Problem to solve:
Down to the last character, repeat the data that follows.

'''

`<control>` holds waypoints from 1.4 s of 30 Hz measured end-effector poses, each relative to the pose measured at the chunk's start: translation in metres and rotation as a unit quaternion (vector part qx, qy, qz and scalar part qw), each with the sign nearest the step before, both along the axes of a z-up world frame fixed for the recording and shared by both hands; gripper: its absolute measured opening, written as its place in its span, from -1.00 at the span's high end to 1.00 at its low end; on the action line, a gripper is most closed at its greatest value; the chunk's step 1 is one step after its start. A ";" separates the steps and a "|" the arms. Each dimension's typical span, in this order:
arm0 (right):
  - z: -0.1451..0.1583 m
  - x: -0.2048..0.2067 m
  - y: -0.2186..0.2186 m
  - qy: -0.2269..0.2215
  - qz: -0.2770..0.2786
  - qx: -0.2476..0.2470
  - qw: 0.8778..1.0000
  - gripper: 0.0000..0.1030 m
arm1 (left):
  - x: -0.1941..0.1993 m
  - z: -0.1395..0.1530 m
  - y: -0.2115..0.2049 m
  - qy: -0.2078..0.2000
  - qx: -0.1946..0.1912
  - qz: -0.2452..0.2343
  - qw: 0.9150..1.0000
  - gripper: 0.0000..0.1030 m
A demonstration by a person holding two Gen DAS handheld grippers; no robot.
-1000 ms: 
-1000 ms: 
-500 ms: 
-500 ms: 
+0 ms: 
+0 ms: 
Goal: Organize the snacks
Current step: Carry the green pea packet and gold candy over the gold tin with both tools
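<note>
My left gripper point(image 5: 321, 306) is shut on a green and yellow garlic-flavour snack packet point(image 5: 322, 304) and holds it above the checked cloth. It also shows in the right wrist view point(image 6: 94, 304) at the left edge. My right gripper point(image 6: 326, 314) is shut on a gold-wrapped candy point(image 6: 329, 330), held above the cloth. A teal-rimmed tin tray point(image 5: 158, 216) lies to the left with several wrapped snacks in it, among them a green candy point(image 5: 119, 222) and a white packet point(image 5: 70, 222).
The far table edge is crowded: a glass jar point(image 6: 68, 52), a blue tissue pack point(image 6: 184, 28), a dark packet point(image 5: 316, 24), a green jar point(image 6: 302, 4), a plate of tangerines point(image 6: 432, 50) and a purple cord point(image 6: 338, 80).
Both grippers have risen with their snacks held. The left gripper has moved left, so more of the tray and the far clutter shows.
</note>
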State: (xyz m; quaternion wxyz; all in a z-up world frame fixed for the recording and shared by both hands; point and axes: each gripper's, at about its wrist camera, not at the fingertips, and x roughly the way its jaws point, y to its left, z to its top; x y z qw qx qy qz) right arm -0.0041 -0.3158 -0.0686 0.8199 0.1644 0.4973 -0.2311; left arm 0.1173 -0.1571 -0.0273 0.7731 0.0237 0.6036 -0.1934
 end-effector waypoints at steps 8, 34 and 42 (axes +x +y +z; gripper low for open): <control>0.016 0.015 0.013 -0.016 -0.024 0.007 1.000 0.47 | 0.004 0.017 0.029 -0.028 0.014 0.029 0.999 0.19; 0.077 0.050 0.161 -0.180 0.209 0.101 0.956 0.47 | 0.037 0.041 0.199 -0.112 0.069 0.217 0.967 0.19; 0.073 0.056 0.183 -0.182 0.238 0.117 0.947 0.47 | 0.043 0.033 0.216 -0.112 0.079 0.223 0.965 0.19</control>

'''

Result:
`<control>` holds waypoints from 1.4 s of 30 Hz measured end-effector poses, each relative to the pose measured at the chunk's start: translation in metres and rotation as a unit quaternion (vector part qx, qy, qz and scalar part qw), each with the sign nearest the step before, both along the axes of a z-up world frame fixed for the recording and shared by both hands; gripper: its absolute measured opening, written as its place in its span, from -1.00 at the span's high end to 1.00 at its low end; on the action line, a gripper is most closed at its greatest value; the chunk's step 1 is one step after its start. A ";" separates the steps and a "|" the arms. Each dimension's typical span, in this order:
arm0 (right):
  - z: -0.1451..0.1583 m
  - x: -0.2048..0.2067 m
  - y: -0.2186..0.2186 m
  - qy: -0.2269..0.2215
  - qz: -0.2770..0.2786
  - qx: -0.2476..0.2470
  - qw: 0.8778..1.0000
  - gripper: 0.0000..0.1030 m
arm1 (left):
  - x: -0.1941..0.1993 m
  - z: -0.1395..0.1530 m
  - y: -0.2115..0.2049 m
  - qy: -0.2078..0.2000
  - qx: -0.1946..0.1912
  - qz: -0.2452..0.2343
  - qw: 0.9150..1.0000
  - gripper: 0.0000..0.1030 m
A demonstration by a person holding two Gen DAS handheld grippers; no robot.
-1000 ms: 
-1000 ms: 
-500 ms: 
-500 ms: 
+0 ms: 
+0 ms: 
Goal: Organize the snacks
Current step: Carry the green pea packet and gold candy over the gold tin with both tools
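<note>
My left gripper point(image 5: 321, 306) is shut on a green and yellow garlic-flavour snack packet point(image 5: 322, 304) and holds it above the checked cloth. It also shows in the right wrist view point(image 6: 94, 304) at the left edge. My right gripper point(image 6: 326, 314) is shut on a gold-wrapped candy point(image 6: 329, 330), held above the cloth. A teal-rimmed tin tray point(image 5: 158, 216) lies to the left with several wrapped snacks in it, among them a green candy point(image 5: 119, 222) and a white packet point(image 5: 70, 222).
The far table edge is crowded: a glass jar point(image 6: 68, 52), a blue tissue pack point(image 6: 184, 28), a dark packet point(image 5: 316, 24), a green jar point(image 6: 302, 4), a plate of tangerines point(image 6: 432, 50) and a purple cord point(image 6: 338, 80).
Both grippers have risen with their snacks held. The left gripper has moved left, so more of the tray and the far clutter shows.
</note>
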State: (xyz m; quaternion wxyz; all in a z-up world frame fixed for the recording and shared by both hands; point and axes: each gripper's, at about its wrist camera, not at the fingertips, and x roughly the way its jaws point, y to its left, z to its top; x y z qw qx qy qz) right arm -0.0041 -0.3158 -0.0686 0.8199 0.1644 0.4973 -0.2311; left arm 0.1173 -0.1571 -0.0273 0.7731 0.0237 0.6036 -0.1934
 end-effector waypoints at steps 8, 34 and 42 (axes +x +y +z; gripper low for open): <control>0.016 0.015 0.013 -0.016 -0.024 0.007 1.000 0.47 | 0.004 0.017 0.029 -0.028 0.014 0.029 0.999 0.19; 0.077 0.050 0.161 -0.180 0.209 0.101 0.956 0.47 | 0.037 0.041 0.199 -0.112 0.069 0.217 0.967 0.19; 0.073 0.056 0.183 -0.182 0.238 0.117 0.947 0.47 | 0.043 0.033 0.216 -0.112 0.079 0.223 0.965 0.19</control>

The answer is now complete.